* What you will do *
The copy has to match the data exactly and leave out every picture.

[Provided material]

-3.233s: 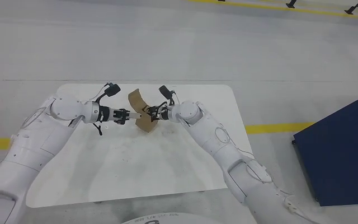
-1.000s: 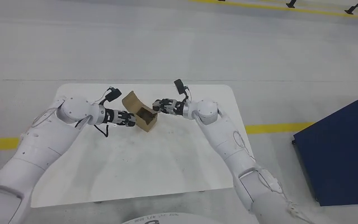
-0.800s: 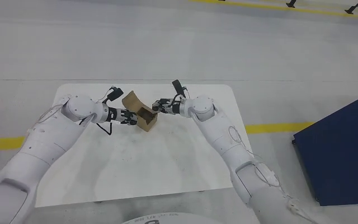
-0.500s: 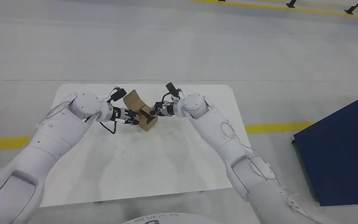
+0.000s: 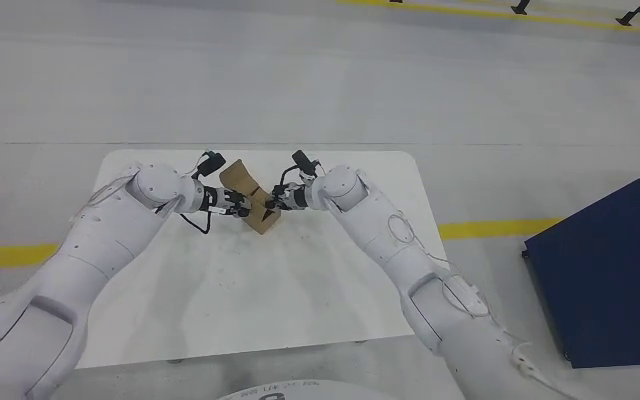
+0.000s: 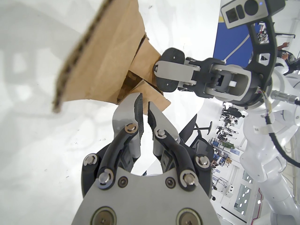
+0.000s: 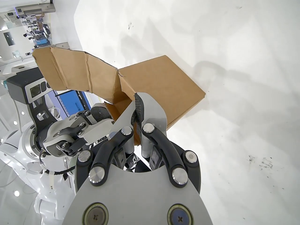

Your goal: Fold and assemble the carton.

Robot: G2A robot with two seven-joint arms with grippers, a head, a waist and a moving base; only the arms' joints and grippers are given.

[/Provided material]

* Answer space *
-3.233s: 
-1.000s: 
-0.800s: 
-0.500s: 
+0.000s: 
+0.000s: 
+0.000s: 

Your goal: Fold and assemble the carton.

Robot: G2A robot with two seven-joint arms with grippers, a head, a waist and a moving base; only the arms' joints and grippers are given.

The response is now done.